Ему было очень трудно противиться этому мирному и мягкому искушению, оно опутывало туманом рассудок и сулило полнейший духовный покой. Глеткин громоздил бесчисленные логические доказательства его вины, а оно ненавязчиво, но постоянно напоминало совет записки, полученной в парикмахерской: «Умрите молча».

Иногда, охваченный апатией, Рубашов безмолвно шевелил губами. В таких случаях Глеткин прокашливался, сгонял назад складки гимнастерки под скрипучим ремнем, а Рубашов начинал потирать пенсне о рукав и безвольно кивал головой, потому что уже осознал в искусителе Немого Собеседника, которого, как ему казалось, он давно уничтожил в себе и которому здесь, в этом кабинете, было решительно нечего делать.

— Значит, вы отрицаете, что вели переговоры от имени оппозиции с представителями мирового капитализма, имея целью свержение существующего руководства в стране? Вы отрицаете, что за прямую или косвенную помощь обещали пересмотреть границы, то есть отдать интервентам определенные области нашей родины?

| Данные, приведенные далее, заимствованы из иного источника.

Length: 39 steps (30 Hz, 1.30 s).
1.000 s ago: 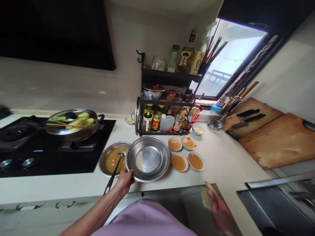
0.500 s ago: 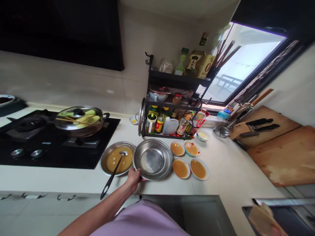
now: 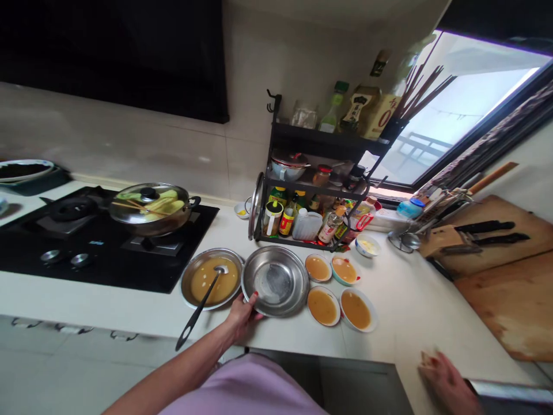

Рубашов решительно это отрицал; но когда Глеткин повторил ему дату и напомнил обстоятельства некоей встречи, в его сознании постепенно всплыл один незначительный, забытый разговор. Утомленно и растерянно слушая Глеткина, он сразу же понял, что тому не разъяснишь безобидности мимолетной светской беседы. Дело происходило в Торговой Миссии после официального дипломатического обеда. Рубашов разговорился с бароном 3., Секретарем Посольства той самой страны, где Рубашову недавно выбили зубы, о редкой породе морских свинок — оказалось, что отцы барона и Рубашова разводили этих экзотических животных, а поэтому были, вероятно, знакомы.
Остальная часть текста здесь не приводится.